Future Directions for Tao

The purpose of this page is to lay out some of my future plans for Tao. Most of the objectives listed here are described in the final chapter of the user manual but I wanted to reproduce them here to make them more accessible and maybe to encourage potential collaboration with any individuals who would like to contribute to Tao's development.

The current plan of action for Tao's further development is to continue working to make version 1.0 a robust, easy to install and workable version with good documentation and lots of examples. However once this goal is achieved it is likely that development on version 1.0 will be frozen and I will start working towards a radically redesigned version 2.0. There are many things I want to change about Tao and most of them require the software to be heavily redesigned. In the meantime I intend to get on with two tasks which have been lower on the agenda: writing a good tutorial; and documenting the C++ API. Of course I would be very interested in hearing from anyone who would like to help out with the development of version 2.0. I will eventually set up a mailing list and CVS server so as to make group development possible, but at the moment I don't have the time or resources to figure out either.

The main areas which are crying out for development in an improved version 2.0 are:

Improved efficiency in the synthesis model

Yes, yes, I know....Tao is SLOW! This is partly unavoidable since changing the distributed nature of the underlying synthesis model would in my view negate many of the features which make Tao appealing to use in the first place. The amount of computational resources needed by a technique are sometimes justified by the results it produces. Take ray tracing as an example from the world of computer graphics. It too can be very slow, but often the results it produces cannot be produced using any other technique. I would obviously like to see Tao running in real-time one day but I also want to keep the flexibility and potential quality of sounds that Tao affords.

However, I am sure that Tao's efficiency could be improved with a bit of restructuring and optimisation. One of the things I intend to do, time permitting, is to profile the performance of a typical Tao executable to see where the bottlenecks occur in the C++ class library, and then fix the problem areas.

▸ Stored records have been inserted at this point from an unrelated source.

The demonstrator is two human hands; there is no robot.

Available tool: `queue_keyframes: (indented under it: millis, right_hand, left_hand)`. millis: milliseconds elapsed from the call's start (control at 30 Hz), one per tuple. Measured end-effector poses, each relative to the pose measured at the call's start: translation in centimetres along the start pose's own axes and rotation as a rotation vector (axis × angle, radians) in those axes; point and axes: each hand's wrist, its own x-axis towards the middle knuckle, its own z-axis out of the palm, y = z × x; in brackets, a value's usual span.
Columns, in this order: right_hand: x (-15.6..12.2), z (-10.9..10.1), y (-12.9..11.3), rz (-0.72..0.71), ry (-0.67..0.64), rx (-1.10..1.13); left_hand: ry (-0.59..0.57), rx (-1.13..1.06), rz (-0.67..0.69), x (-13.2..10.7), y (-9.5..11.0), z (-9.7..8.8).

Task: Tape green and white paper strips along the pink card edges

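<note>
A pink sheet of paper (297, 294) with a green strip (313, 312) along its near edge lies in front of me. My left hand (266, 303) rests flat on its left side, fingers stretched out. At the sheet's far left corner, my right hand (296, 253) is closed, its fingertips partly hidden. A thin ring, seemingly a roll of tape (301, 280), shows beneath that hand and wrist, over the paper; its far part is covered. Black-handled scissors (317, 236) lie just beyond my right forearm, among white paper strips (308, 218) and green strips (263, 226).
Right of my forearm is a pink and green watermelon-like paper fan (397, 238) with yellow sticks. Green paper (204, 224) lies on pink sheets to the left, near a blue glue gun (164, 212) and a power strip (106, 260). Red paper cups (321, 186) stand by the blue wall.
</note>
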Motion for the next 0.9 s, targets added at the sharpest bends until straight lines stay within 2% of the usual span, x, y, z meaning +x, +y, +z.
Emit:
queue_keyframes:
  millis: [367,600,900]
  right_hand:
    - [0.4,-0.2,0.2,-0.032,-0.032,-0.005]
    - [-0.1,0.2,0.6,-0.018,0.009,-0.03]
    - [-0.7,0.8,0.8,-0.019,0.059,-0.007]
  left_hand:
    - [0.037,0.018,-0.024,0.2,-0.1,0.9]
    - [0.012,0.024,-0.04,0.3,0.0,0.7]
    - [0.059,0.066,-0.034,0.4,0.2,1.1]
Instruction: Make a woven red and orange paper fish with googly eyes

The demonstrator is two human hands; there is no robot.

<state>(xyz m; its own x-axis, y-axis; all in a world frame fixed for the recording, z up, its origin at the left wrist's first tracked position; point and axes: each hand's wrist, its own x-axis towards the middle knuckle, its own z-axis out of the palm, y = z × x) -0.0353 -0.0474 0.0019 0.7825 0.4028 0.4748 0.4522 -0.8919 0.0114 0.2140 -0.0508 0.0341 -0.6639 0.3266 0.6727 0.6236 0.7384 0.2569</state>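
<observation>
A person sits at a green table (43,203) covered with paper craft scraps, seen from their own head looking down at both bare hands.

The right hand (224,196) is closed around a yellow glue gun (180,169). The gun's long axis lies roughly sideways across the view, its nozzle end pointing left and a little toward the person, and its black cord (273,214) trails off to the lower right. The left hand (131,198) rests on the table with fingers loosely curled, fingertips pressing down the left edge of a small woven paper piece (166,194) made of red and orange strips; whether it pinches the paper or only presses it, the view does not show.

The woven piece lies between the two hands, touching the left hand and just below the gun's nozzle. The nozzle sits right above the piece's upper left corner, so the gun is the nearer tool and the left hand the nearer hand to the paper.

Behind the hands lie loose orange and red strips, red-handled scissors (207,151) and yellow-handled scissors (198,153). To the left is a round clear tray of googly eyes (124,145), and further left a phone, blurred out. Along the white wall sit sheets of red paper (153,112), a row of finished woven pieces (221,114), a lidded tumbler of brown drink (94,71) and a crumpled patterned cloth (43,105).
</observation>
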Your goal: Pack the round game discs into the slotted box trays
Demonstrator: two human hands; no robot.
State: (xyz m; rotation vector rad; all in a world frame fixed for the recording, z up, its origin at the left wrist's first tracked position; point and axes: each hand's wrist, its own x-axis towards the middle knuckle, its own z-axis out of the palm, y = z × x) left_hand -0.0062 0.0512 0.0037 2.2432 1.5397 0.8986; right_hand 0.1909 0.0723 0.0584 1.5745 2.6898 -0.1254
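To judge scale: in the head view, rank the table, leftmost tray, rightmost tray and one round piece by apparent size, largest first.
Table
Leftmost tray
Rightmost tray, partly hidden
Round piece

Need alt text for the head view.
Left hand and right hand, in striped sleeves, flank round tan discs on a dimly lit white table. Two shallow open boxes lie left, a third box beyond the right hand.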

Completely revamped synthesis language

I have been aware for some time that Tao's current synthesis language lacks some essential features which would be needed to make Tao practically useable for large scale compositional work. The most significant feature which is lacking from the language as it stands is the ability to use encapsulation, both in terms of instrument design and performance techniques. To elaborate on this imagine that you have spent a few weeks perfecting a particular instrumental structure and set of techniques for playing it and you decide that you would like to set up a much larger instrument containing hundreds of these structures. There ought to be a way to name, encapsulate and parameterise such structures and the techniques used to play them, in the same way that general purpose programming languages provide compound data structures, functions, objects, etc. as tools for managing complexity.

This feature is currently lacking from Tao's synthesis language since at the time of its design I only needed a simple language for actually testing various instruments and the sounds they were capable of making. Implementing this feature would necessitate redesigning Tao in a fairly major way, which is why I am trying to finish and freeze version 1.0 before attempting it. As a point of interest it is likely that the object oriented language Python would play a major part in the new improved interface.

A GUI for constructing instruments

This is an obvious next step for Tao since the instrument visualization facility already encourages you to think about instruments in a visual fashion.

To conclude...

This list is by no means exhaustive and there are many other ideas in the pipeline but I wanted to reassure current Tao users that if you have found a deficiency or irritation with Tao, the chances are I have experienced it too and intend to do something about it in the long-term!